Morgan Snow-Goodwin

Personal information
- Nationality: American
- Born: July 26, 1993 (age 32) Atlanta, Georgia

Sport
- Sport: Running
- Event(s): 100 metre hurdles, 60 metres hurdles
- College team: Texas Longhorns

Achievements and titles
- Personal best: 100m h: 12.78 (Eugene 2016) 60m h: 8.07 (Fayetteville 2015)

Medal record
Women's athletics
Representing the United States
World Junior Championships
| Gold medal – first place | 2012 Barcelona | 100 m hurdles |
| Gold medal – first place | 2012 Barcelona | 4×100 m relay |

= Morgan Snow =

American hurdler (born 1993)

Morgan Sannette Snow-Goodwin (born July 26, 1993) is an American hurdler who specializes in the 100 metre hurdles. She was a 9-time All-American at the University of Texas at Austin.

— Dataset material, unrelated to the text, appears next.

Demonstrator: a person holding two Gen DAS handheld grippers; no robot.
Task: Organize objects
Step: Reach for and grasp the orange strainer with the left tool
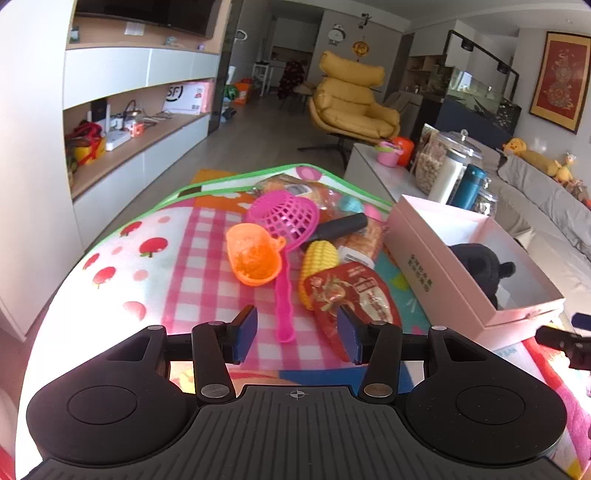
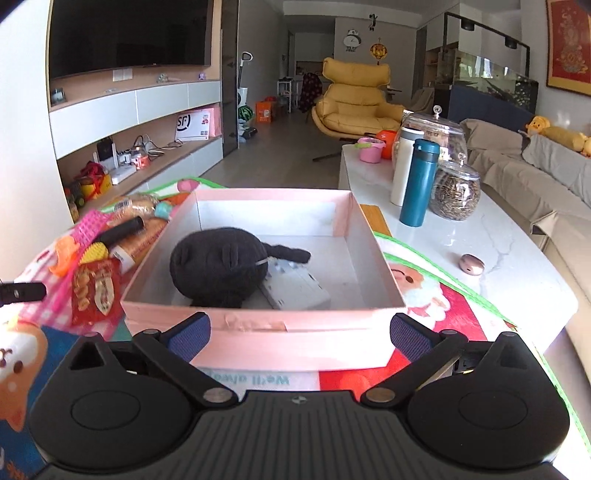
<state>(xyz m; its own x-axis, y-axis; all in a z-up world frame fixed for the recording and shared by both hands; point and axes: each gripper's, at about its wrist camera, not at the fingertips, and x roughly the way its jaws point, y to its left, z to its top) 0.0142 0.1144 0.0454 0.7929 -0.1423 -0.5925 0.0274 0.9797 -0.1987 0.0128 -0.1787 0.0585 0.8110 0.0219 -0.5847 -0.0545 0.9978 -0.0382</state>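
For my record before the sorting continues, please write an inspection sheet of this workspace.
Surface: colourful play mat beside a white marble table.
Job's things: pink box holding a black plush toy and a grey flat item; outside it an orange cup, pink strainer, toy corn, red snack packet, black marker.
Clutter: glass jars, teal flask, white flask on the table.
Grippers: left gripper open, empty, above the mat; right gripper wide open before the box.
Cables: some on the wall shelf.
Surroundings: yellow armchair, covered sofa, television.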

A native of Atlanta, Georgia, Snow attended Southwest DeKalb High School. She was the 2011 USA Junior Olympic Champion in the 100m Hurdles and the 2011 AAU Junior Olympic Champion in the same event. She won two gold medals at the 2012 World Junior Championships in Athletics. She won the 2013 Big 12 Outdoor championships in the 100m Hurdles and the 2015 Big 12 Indoor championship in the 60m Hurdles.

After college, she tried out for the 2016 United States Olympic team in the 100 meter hurdles, but finished 14th.

She is married to American football wide receiver and Olympian Marquise Goodwin. On November 12, 2017, her first baby died due to premature childbirth. Her husband honored both of them after scoring an 83-yard touchdown reception that same day.
The couple went on to have a daughter, Marae, and a son, Marquise Jr.